Eclairage. Alors que des milliers de «populaires» s’apprêtent à prendre, dimanche 4 octobre, le départ de Morat-Fribourg, le psychologue et psychothérapeute Nicolas Duruz publie un petit ouvrage dans lequel il dresse une typologie des différentes manières de courir.
Stéphane Gobbo
Impossible de faire deux pas en ville ou à la campagne sans croiser de joggeurs. Chaque année, la course à pied attire de nouveaux adeptes, en témoigne le succès exponentiel des compétitions populaires. Psychologue et psychothérapeute, Nicolas Duruz s’y est mis lui aussi, mais sur le tard. Il avait 60 ans, c’était en 2003, lorsque son fils l’a défié de prendre avec lui le départ des 10 kilomètres de Lausanne. Le plaisir de courir fut si grand que celui qui est aujourd’hui professeur honoraire de psychologie clinique à l’Université de Lausanne n’a depuis jamais arrêté. «Mais sans que cela devienne une addiction», précise-t-il.

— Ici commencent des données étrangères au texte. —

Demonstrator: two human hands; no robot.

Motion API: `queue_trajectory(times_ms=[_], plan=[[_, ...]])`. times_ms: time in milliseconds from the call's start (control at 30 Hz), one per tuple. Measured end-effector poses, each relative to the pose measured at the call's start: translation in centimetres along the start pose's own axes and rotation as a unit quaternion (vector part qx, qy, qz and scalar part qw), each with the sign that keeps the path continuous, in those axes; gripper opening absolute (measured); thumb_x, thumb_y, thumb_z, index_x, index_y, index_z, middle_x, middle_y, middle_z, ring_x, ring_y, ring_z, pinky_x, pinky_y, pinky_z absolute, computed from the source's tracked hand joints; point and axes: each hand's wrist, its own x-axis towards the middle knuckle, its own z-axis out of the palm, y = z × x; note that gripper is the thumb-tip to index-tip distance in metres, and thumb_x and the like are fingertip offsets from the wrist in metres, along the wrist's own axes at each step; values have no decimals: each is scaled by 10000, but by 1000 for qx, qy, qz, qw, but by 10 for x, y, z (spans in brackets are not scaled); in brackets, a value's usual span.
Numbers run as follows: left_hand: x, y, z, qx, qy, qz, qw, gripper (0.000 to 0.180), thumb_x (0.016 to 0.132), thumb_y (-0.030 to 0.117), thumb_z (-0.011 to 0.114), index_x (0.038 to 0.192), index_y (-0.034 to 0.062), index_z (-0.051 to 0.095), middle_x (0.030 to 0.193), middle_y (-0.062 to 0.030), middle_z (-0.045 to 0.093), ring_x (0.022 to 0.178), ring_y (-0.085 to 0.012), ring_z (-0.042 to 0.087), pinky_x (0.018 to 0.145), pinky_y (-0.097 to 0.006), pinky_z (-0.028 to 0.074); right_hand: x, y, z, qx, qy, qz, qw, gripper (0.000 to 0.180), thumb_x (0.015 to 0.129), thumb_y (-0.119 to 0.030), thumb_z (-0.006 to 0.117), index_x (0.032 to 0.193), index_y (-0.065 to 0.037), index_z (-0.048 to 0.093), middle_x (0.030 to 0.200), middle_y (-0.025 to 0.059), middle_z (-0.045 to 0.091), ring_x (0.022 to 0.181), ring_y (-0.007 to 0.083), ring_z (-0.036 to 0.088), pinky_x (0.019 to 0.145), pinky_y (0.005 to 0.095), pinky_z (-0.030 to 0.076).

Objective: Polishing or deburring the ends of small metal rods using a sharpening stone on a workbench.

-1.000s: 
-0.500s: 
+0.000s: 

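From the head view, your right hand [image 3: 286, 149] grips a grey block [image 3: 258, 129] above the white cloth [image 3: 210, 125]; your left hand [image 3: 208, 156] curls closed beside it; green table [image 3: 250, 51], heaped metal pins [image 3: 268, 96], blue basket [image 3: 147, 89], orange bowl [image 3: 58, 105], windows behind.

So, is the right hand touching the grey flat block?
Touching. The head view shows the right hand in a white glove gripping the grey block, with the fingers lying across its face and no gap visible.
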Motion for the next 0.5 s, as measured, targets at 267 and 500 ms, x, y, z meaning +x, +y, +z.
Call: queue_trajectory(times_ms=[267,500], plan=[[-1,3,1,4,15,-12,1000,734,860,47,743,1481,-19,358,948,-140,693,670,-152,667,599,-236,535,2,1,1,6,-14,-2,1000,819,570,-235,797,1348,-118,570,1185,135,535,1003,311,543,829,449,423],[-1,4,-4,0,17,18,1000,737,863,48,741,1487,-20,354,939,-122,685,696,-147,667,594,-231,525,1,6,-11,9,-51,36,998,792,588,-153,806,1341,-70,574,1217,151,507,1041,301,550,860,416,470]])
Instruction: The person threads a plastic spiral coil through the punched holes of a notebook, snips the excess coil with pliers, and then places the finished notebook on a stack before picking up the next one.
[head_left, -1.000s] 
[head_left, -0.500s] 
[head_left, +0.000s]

Nicolas Duruz publie aujourd’hui un petit ouvrage* dans lequel il fait part de son expérience, centrée sur l’impression que l’acte de courir lui permet de pleinement vivre l’instant présent et de se ressourcer intérieurement grâce à un effort soutenu mais non forcé. Dans la seconde partie de son essai, il dresse une typologie du courir basée sur une grille anthropologique établie par le psychanalyste belge Jacques Schotte. Celle-ci permet de classer tous les types de production humaine, il l’a adaptée à la course à pied pour postuler qu’il existe quatre façons de courir, sans que l’une élimine l’autre.
Courir contactuel
«Habiter le monde de manière contactuelle, c’est vivre ce monde en faisant l’expérience de lui être rattaché par un lien primordial», écrit Nicolas Duruz. Le coureur contactuel se vide la tête, voit des idées surgir et repartir aussi vite. Il appréhende le monde en le respirant, il est dans l’immédiateté du geste, à l’écoute de son corps et du monde qui l’entoure. «C’est une manière de vivre le temps et l’espace autrement, sans se préoccuper du chronomètre, explique le psychologue. C’est le premier état du coureur, on se sent bien, quelque chose résonne en nous sans que l’on ait besoin de se poser la question du «Qui suis-je?».
Courir performant
«Lorsqu’on court performant, notre corps est comme un objet devant nous, le temps et l’espace sont objectivés. On devient alors un technicien, on se spécialise, mais on perd le lien avec la sensation du monde environnant. S’inscrire à une course, c’est faire vibrer cette dimension performance, puisqu’il y a un coup de feu au départ et un classement à l’arrivée. La route n’est plus sentie, mais mesurée. On se concentre sur l’effort forcé, sans laisser sa pensée vagabonder.»
Courir collectif
Il est ici question du vivre ensemble. Du plaisir et du surplus de motivation ressentis lorsqu’on court au sein d’un groupe. «C’est une sensation qu’il fait bon expérimenter, mais il faut respecter une éthique sportive, parce que le vivre ensemble implique des règles. Et si l’on est reconnu quand on les respecte, avec la satisfaction qui en découle, on est éjecté dans le cas contraire.» Lorsqu’on court collectif, anonyme au sein d’une foule, on se situe également par rapport à la communauté des non-coureurs, dont le regard peut être «bienfaisant en tant que source de reconnaissance», mais aussi «aliénant lorsqu’il véhicule exagérément des normes de conduite qu’il faut satisfaire à tout prix».
Courir motivé
«Après quel idéal court-on quand on court? Qu’est-ce qui nous anime, qu’est-ce qu’on veut se prouver? Le coureur motivé se construit dans ses idéaux et ses fantasmes.» Courir motivé, c’est aller au-delà de la performance, être porté par une passion qui nous pousse à aller au-delà de nos limites. En ce qui le concerne, Nicolas Duruz avoue privilégier le courir contactuel, pour le plaisir simple de se sentir en syntonie avec le monde environnant. Il est néanmoins parvenu en 2009 à courir le semi-marathon de Lausanne en moins de deux heures!
* «Dis-moi pourquoi tu cours – Comment la course à pied nous révèle à nous-mêmes». De Nicolas Duruz. Ed. Médecine & Hygiène, 120 p.